Does the ocean end at the horizon? The horizon is just the edge of our sight. Let’s apply this same principle to the sky.
We are used to thinking of what we perceive as physical objects. I am interested in the idea that our brains are expressing perceptual limits.
Imagine time as a cone. There is the point at the bottom and the open mouth at the top. In these models, the point is matter and the mouth is energy. But we want to be neither. We want to be the disc that sits between the two. We don’t want to be the moon. Nor the sun. We want to be the earth.
But this cone just describes a relationship. More than a thing to see, it is a way of seeing.
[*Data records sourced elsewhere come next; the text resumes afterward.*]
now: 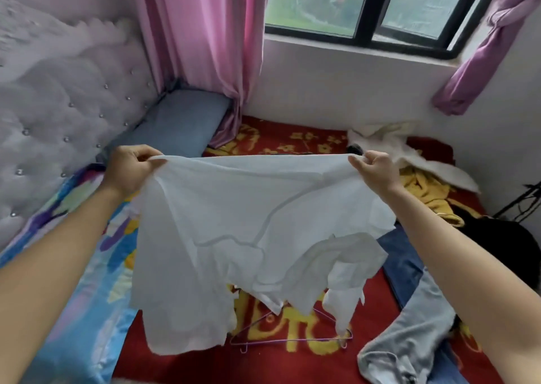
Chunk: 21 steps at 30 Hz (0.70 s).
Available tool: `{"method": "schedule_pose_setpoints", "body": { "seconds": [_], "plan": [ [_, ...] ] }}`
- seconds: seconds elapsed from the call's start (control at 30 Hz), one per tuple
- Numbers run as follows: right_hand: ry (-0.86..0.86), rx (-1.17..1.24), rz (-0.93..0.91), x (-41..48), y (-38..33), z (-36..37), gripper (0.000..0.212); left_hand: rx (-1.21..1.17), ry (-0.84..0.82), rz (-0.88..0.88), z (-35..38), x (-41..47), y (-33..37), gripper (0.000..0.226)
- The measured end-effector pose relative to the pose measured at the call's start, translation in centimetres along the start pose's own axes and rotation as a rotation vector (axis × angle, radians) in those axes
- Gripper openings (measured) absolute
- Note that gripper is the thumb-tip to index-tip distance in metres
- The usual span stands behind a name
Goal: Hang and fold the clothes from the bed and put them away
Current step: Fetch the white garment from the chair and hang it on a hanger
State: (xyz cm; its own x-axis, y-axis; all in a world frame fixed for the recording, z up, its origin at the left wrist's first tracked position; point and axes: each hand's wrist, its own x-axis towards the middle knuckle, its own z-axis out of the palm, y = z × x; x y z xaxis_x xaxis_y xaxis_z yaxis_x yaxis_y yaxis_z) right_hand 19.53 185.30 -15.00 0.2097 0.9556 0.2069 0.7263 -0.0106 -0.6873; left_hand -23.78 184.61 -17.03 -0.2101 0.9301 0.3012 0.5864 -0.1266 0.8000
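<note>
**White shirt held up by its edge over the bed**

Far left: a grey tufted headboard [58,96] with shiny studs. Below it, a glossy blue patterned cover [87,310] runs down the bed's left side. A blue-grey pillow [175,123] lies in the corner, at the foot of a pink curtain [205,46].

Left hand [131,167]: fingers curled, thumb and fingers pinching the left end of the white shirt [248,222] at its upper edge. The arm is stretched forward.

The shirt is pulled taut between the two hands, with its top edge nearly level. The rest hangs loose and rumpled in the air above the red blanket [377,301] with yellow lettering. The fabric is thin enough for inner seams to show through.

A thin wire hanger [292,334] lies flat on the blanket under the shirt's lower folds, its top partly hidden by them.

Above and behind is a dark-framed window [366,5].

Right hand [374,169]: fingers curled, gripping the right end of the same edge.

More clothes lie on the bed to the right:
- a white garment [389,143] against the wall
- a yellow garment [424,190] just in front of it
- a black garment [503,246] near the bed's right edge
- blue denim [404,260] beside the hanging shirt
- a grey garment [409,339] nearest the camera

Far right, top: a purple curtain [497,32], knotted.
</note>
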Motion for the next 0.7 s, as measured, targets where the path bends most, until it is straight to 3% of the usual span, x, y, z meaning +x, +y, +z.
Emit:
{"method": "schedule_pose_setpoints", "body": {
  "seconds": [0.13, 0.23, 0.37, 0.47, 0.57, 0.63, 0.7],
  "plan": [
    [-0.206, 0.074, 0.267, 2.2, 1.3, 6.7, 0.046, 0.271, -0.042, -0.161, 5.7, 3.5, -6.4, 0.02],
    [-0.281, 0.094, 0.43, 2.6, 1.3, 11.6, 0.047, 0.477, -0.228, -0.223, 11.8, 1.6, -9.1, 0.053],
    [-0.34, 0.182, 0.534, 2.8, -1.1, 15.7, 0.045, 0.285, -0.387, 0.089, 19.3, -5.9, -7.8, 0.058],
    [-0.334, 0.284, 0.577, 3.7, -3.5, 15.8, 0.047, 0.166, -0.294, 0.288, 22.4, -10.2, -5.1, 0.072],
    [-0.278, 0.417, 0.624, 5.1, -5.1, 14.5, 0.04, 0.279, -0.23, 0.442, 24.2, -11.7, -2.7, 0.083],
    [-0.259, 0.529, 0.659, 5.6, -5.7, 13.6, 0.028, 0.328, -0.177, 0.455, 24.8, -11.4, -2.0, 0.081],
    [-0.245, 0.608, 0.636, 5.6, -6.0, 12.6, 0.026, 0.26, -0.062, 0.467, 24.9, -10.0, -1.5, 0.064]
  ]
}}
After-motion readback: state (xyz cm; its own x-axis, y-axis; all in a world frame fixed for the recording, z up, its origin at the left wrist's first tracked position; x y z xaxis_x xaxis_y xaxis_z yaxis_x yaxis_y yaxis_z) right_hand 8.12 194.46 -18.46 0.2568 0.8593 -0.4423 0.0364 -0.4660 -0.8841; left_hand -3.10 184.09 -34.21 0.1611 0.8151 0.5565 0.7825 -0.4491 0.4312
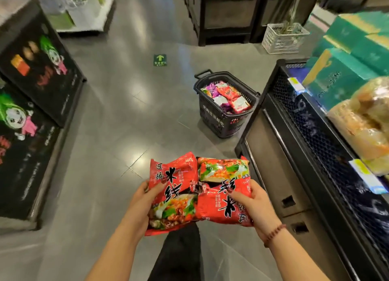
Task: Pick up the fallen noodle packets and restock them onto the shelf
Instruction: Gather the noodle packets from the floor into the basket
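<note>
Right now the carrying step seems to be in hand: the left hand (145, 198) is gripping one red noodle packet (172, 192) by its left edge, thumb curling over the front. The right hand (255, 209) is gripping a second red packet (223, 188) by its right edge, the two packets touching side by side, clear of the floor. Next, I judge, both are needing to be turned toward the shelf (305, 133) just to the right and set in a free spot, while more packets are lying in the basket (212, 120) ahead, well apart from both hands.
</note>
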### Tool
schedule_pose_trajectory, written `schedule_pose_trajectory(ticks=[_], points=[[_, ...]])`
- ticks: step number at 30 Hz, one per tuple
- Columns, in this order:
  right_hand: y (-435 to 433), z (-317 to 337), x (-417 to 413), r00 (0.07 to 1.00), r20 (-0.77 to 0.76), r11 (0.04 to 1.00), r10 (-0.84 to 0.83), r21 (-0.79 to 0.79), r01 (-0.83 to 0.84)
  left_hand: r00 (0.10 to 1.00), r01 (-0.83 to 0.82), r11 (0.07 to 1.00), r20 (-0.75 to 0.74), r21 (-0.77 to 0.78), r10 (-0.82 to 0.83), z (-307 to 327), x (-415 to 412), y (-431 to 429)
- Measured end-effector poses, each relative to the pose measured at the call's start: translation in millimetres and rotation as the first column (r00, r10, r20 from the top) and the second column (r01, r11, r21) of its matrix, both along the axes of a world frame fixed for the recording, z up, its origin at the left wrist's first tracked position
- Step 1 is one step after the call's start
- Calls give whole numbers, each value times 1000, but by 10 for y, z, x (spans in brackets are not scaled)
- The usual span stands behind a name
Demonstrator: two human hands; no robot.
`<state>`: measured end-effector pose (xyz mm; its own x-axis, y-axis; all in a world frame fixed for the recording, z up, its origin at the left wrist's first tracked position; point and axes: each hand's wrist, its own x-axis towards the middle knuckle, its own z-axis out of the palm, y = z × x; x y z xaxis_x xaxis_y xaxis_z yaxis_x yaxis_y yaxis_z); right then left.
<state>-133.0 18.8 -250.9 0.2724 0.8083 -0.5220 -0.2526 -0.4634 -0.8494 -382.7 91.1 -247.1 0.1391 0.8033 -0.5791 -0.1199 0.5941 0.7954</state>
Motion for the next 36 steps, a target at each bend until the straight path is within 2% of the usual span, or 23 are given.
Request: schedule_pose_trajectory(ticks=[7, 17, 27, 36], points=[[1508, 83, 221, 997, -16, 997, -81, -7, 81, 991, 132, 991, -23, -24, -132, 44, 221, 1797], [3359, -156, 1121, 992, -25, 992, -122, -41, 121, 988, 139, 986, -49, -88, -144, -198, 1164, 3557], [5086, -106, 2279, 992, 2, 990, -128, -56, 128, 987, 144, 986, -57, -87, -149, -37, 2350, 5323], [6242, -401, 2716, 950, -22, 944, -311, -123, 307, 928, 348, 922, -77, -169, -364, -312, 3097, 6981]])
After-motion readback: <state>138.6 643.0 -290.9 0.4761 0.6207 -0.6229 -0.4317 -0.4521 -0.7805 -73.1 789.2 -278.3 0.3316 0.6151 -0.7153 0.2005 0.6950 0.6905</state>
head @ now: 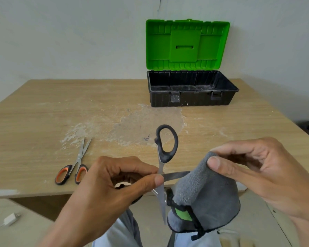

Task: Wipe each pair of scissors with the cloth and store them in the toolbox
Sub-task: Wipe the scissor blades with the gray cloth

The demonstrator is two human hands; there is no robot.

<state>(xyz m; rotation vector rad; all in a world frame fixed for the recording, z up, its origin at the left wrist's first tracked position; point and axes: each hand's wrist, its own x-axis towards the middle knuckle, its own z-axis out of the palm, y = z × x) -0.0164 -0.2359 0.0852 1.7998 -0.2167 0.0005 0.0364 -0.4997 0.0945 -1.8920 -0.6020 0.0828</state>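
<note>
My left hand pinches a pair of black-handled scissors near the pivot, blades spread apart. One handle loop points up and away, one blade points down, and the other blade runs right into the grey cloth. My right hand pinches the cloth's top fold over that blade. A second pair of scissors with orange-and-black handles lies on the table to the left, blades slightly apart and pointing away. The toolbox stands at the back with its green lid upright; its black tub looks empty.
The wooden table has a scuffed, whitish patch in the middle. Its front edge runs just under my hands. A white plug with a cable lies on the floor at lower left. A wall stands right behind the toolbox.
</note>
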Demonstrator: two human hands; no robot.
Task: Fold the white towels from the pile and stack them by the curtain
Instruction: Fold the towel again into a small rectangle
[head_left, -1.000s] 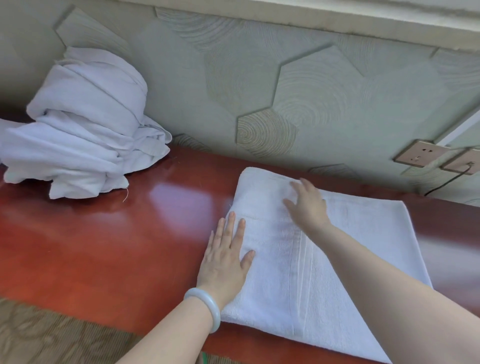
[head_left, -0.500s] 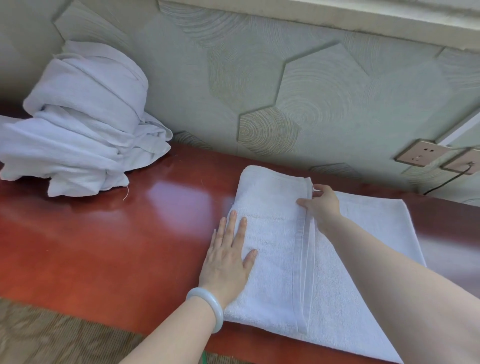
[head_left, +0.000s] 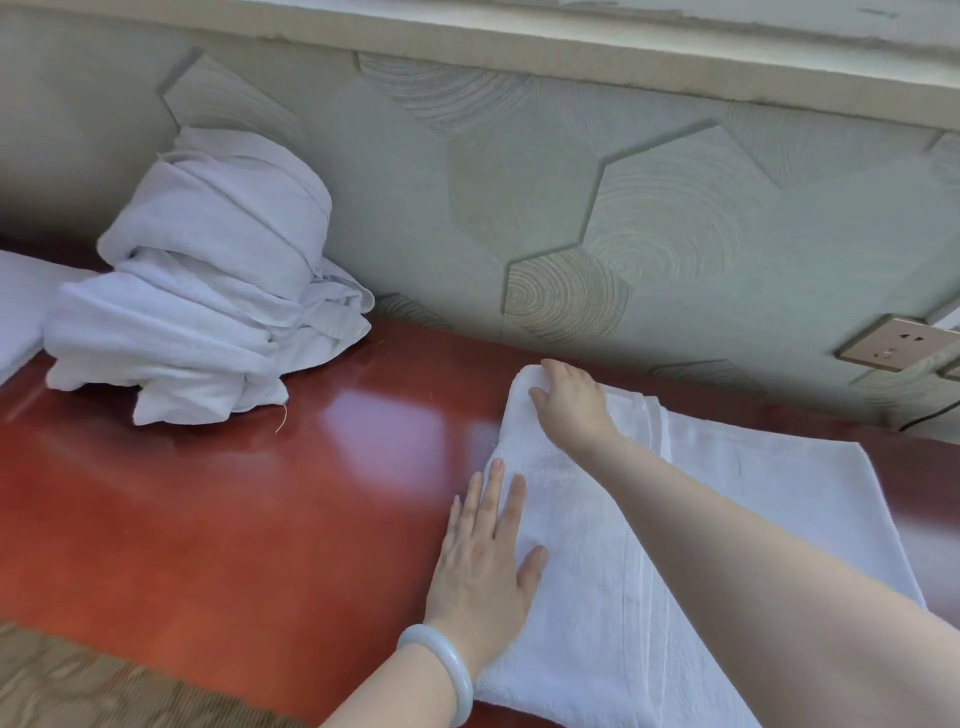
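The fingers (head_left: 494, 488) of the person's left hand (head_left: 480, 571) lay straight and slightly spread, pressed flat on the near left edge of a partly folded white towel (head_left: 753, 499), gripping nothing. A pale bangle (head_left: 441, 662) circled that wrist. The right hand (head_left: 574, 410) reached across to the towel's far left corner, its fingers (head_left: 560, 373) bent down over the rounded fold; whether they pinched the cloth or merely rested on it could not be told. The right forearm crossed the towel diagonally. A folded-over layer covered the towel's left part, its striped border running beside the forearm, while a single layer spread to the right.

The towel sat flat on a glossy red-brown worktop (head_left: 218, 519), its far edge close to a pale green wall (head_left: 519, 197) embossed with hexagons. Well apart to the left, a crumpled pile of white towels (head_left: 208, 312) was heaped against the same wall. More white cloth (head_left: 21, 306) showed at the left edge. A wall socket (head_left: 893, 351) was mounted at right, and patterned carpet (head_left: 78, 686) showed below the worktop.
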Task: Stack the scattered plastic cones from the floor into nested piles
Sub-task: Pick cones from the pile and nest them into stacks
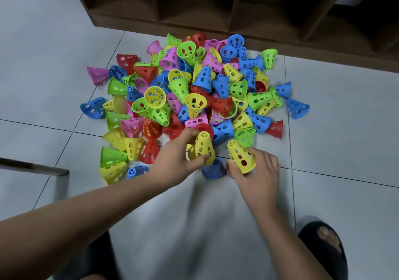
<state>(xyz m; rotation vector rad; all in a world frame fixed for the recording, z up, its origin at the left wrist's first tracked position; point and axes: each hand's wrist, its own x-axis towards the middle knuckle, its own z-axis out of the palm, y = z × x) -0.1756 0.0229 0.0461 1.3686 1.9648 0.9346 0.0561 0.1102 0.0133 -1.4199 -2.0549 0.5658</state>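
Observation:
A big heap of perforated plastic cones (194,89) in red, blue, green, yellow and pink lies scattered on the tiled floor. My left hand (177,154) grips a yellow cone (203,146) at the heap's near edge, narrow end up. My right hand (259,174) holds another yellow cone (240,156), tilted with its narrow end toward the left. Between and just below the hands a blue cone (212,169) rests on the floor, and a red cone (229,170) peeks out under my right hand.
A dark wooden shelf unit (216,10) with open compartments stands behind the heap. A metal furniture leg (34,167) crosses the floor at the left. My foot in a black sandal (323,249) is at the bottom right. White tiles (345,141) surround the heap.

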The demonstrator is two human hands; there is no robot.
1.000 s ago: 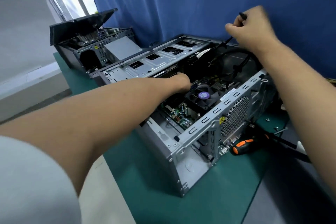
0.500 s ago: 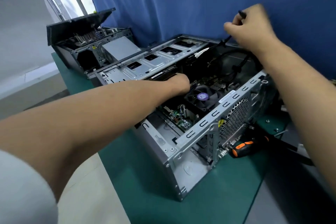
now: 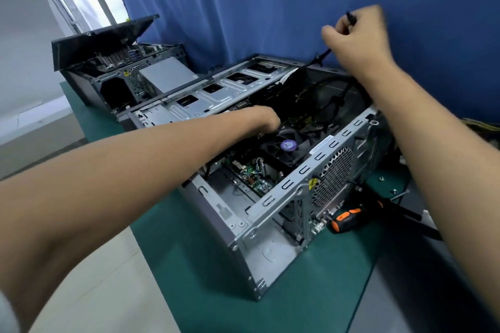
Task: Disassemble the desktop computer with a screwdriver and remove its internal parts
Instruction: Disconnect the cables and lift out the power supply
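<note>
Now the desktop computer [image 3: 270, 249] lies open on its side on the green mat [image 3: 205, 273]. The left hand [image 3: 266, 117] reaches into the case just beside the fan [image 3: 288, 144]; its fingers are hidden, so I cannot tell if they hold something. The right hand [image 3: 357, 35] is raised over the far edge, fingers curled tight around a black cable [image 3: 320, 58] that runs down inside. The orange and black screwdriver [image 3: 347, 217] lies on the mat just beside the case. A second computer [image 3: 121, 70] stands behind

Screwdriver [image 3: 349, 218] right of case [image 3: 270, 224], on mat [image 3: 311, 292]
</note>
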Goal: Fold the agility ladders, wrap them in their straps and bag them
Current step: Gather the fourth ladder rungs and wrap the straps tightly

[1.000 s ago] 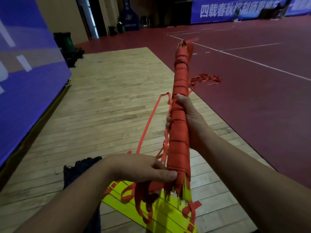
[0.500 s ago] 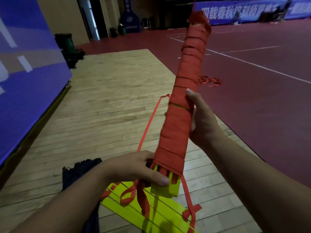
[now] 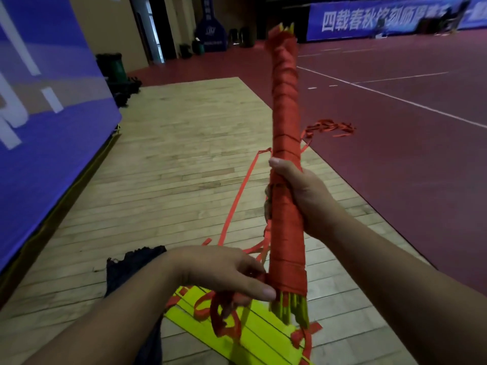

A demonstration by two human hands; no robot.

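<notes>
I hold a long ladder bundle [image 3: 286, 143] nearly upright; red strap is wound round it and yellow rung ends stick out at top and bottom. My right hand [image 3: 303, 196] grips its middle. My left hand [image 3: 226, 272] pinches the loose red strap at the bundle's lower end, thumb pressed to the wrapping. A strap tail [image 3: 237, 196] trails away over the floor. Below lies a second folded ladder [image 3: 253, 335], yellow rungs with red strap loops. A dark bag [image 3: 126, 267] lies on the floor at my left forearm.
Wooden floor [image 3: 163, 164] lies under me, dark red court [image 3: 408, 159] to the right. A loose pile of red strap [image 3: 329, 127] lies on the court's edge. A blue banner wall [image 3: 44, 133] runs along the left, with green bins [image 3: 113, 67] behind it.
The bundle has turned in my hands and swung from tilted right to nearly upright. My right hand has closed round its middle. My left hand has stayed at the lower end with the strap.
</notes>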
In the same way that we can call the moon the point, the sun the open mouth, and the earth the disc that sits between the two (the 37th parallel?), we could call the earth the point, the sun the disc, and the black hole as the wider sun. The earth, in a sense, is just the “point” (moon) to a wider sun.
In other words, what if the object we’re seeing is not so much a thing as a limit? A horizon.
By what limits is our horizon—our sight—bounded? We see the present. But we see neither past nor future. Our sight ends at the edge of each.
My work is trying to find new ways to define these edges.
At one end of time, we see light that is as dense as it can be, before becoming something else. At the other end of time, we see light that is as fast as it can be, before becoming something else.
Light, in these models, is bounded by two black holes. It is too dense to cross the Alpha boundary. And too fast to cross the Omega boundary.
I was talking with my friend Martha Carlin, whose husband, John, has Parkinson’s, about my suspicion that his brain is misgauging the Planck length. I believe he is using the moon value in place of the earth value.
If earth is a width of light, “moon” is too dense. It needs to expand, but it can’t; the sun is holding it in place. “Sun” and “moon,” here, are twin poles of the same light. If we squeeze light to the density of the moon (“the point”), on the other side of time, it will expand to the width of sun (“the mouth”). The sun, in these models, is akin to the moon’s halo.
It is as if we are seeing the fourth state of matter experiment writ large.
With Parkinson’s, my understanding of light is Alpha-shifted. I am not viewing light as itself; I am viewing light as its passenger (moon). Because time is too slow (magnetic), I have to be too fast. To hyper-methylate.
If time is too magnetic, I have to be too electric. I need additional magnetism (iron), but I’m trapped. There is too much magnetism outside the cell, and not enough inside (PD?).
With ALS (Lou Gehrig’s disease), my understanding of light is Omega-shifted. I am not viewing light as itself; I am viewing light as its track (sun). Because time is too fast (electric), I have to be too slow.
If time is too electric, I have to be too magnetic. I need to decrease my magnetism (iron), but I’m trapped. There is too much iron inside the cell, and not enough outside (ALS?).
Gravity. Magnetism. Iron. The more I look at human health, the more essential iron—especially natural, heme iron—seems. I suspect it will be crucial to our practice of medicine, in the future. Are we—our future selves—harvesting it along the 37th parallel?